## [Action item]
Stop after the line containing "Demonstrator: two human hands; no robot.": print each line exactly from the first line of the listing up to that point.

## [Material provided]
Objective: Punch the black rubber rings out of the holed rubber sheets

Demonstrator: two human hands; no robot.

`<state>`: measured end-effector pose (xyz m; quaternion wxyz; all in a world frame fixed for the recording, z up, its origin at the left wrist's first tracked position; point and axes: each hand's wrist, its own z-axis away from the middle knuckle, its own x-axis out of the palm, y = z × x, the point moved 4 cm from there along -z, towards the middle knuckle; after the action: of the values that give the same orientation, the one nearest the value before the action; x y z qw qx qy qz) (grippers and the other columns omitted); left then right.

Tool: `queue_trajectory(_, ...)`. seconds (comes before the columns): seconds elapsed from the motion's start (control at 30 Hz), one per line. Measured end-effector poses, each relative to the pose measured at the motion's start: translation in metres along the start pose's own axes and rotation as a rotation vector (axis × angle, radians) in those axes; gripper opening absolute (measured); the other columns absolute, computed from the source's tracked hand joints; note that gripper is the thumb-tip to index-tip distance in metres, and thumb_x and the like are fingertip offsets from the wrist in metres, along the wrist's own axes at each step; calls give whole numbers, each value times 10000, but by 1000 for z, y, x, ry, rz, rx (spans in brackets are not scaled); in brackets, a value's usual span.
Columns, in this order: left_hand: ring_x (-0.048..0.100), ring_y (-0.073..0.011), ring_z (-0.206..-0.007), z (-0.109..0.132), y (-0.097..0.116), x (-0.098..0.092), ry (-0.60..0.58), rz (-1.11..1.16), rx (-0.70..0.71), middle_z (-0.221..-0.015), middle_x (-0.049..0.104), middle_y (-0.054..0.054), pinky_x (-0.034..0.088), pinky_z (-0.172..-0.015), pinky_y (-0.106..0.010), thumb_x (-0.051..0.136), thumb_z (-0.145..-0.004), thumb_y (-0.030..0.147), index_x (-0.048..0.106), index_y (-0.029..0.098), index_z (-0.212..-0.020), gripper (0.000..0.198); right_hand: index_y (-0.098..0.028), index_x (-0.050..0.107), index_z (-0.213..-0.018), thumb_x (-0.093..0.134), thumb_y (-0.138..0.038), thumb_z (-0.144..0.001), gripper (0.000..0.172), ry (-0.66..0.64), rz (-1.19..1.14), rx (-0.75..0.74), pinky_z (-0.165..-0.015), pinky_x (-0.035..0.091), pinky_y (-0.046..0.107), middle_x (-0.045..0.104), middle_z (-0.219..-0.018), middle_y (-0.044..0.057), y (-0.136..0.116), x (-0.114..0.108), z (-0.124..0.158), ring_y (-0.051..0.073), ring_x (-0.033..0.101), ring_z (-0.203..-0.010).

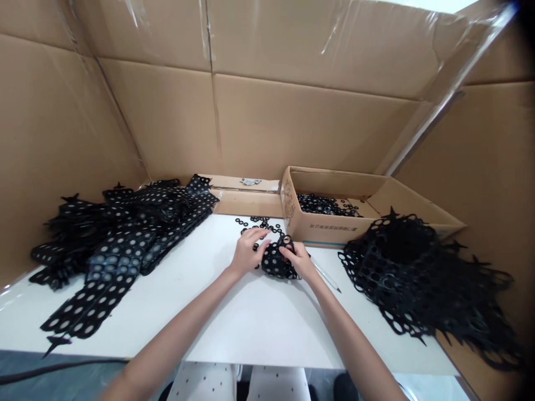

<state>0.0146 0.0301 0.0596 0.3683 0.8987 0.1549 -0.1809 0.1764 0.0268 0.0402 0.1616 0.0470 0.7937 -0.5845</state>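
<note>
At the middle of the white table, my right hand [300,260] pinches the upper right edge of a black perforated rubber sheet [278,264]. The sheet is bunched and curved, with round holes in rows, some of them seemingly filled and others see-through. On its left side, my left hand [248,252] has its thumb and fingers apart, the thumb close to the sheet's edge. Small black rings [261,221] lie loose just beyond the left hand, some partly hidden by its fingers.
A pile of black dotted strips [125,239] lies at left. Emptied-looking black mesh sheets [418,273] are heaped at right. Behind stands an open cardboard box [330,227] with many black rings [321,205]. A thin white pen-like tool [328,277] lies right. Cardboard walls [267,122] surround the table.
</note>
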Motion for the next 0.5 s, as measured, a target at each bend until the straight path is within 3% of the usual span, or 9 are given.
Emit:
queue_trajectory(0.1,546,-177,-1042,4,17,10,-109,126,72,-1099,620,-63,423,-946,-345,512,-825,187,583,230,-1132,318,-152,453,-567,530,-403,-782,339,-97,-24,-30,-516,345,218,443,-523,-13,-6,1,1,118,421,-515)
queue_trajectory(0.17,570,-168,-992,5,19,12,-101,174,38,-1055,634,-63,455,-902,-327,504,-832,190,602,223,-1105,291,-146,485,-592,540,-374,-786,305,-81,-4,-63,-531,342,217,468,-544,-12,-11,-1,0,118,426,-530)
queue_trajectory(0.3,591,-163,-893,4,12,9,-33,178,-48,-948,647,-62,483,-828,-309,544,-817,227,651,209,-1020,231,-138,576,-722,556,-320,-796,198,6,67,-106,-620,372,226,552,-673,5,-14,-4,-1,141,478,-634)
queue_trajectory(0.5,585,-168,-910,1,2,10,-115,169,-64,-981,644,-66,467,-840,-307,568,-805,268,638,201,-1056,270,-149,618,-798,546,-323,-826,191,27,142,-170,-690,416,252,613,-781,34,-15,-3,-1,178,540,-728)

## [Written solution]
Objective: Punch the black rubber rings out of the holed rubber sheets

Demonstrator: two human hands; no robot.

Nothing remains to be answered in this exercise.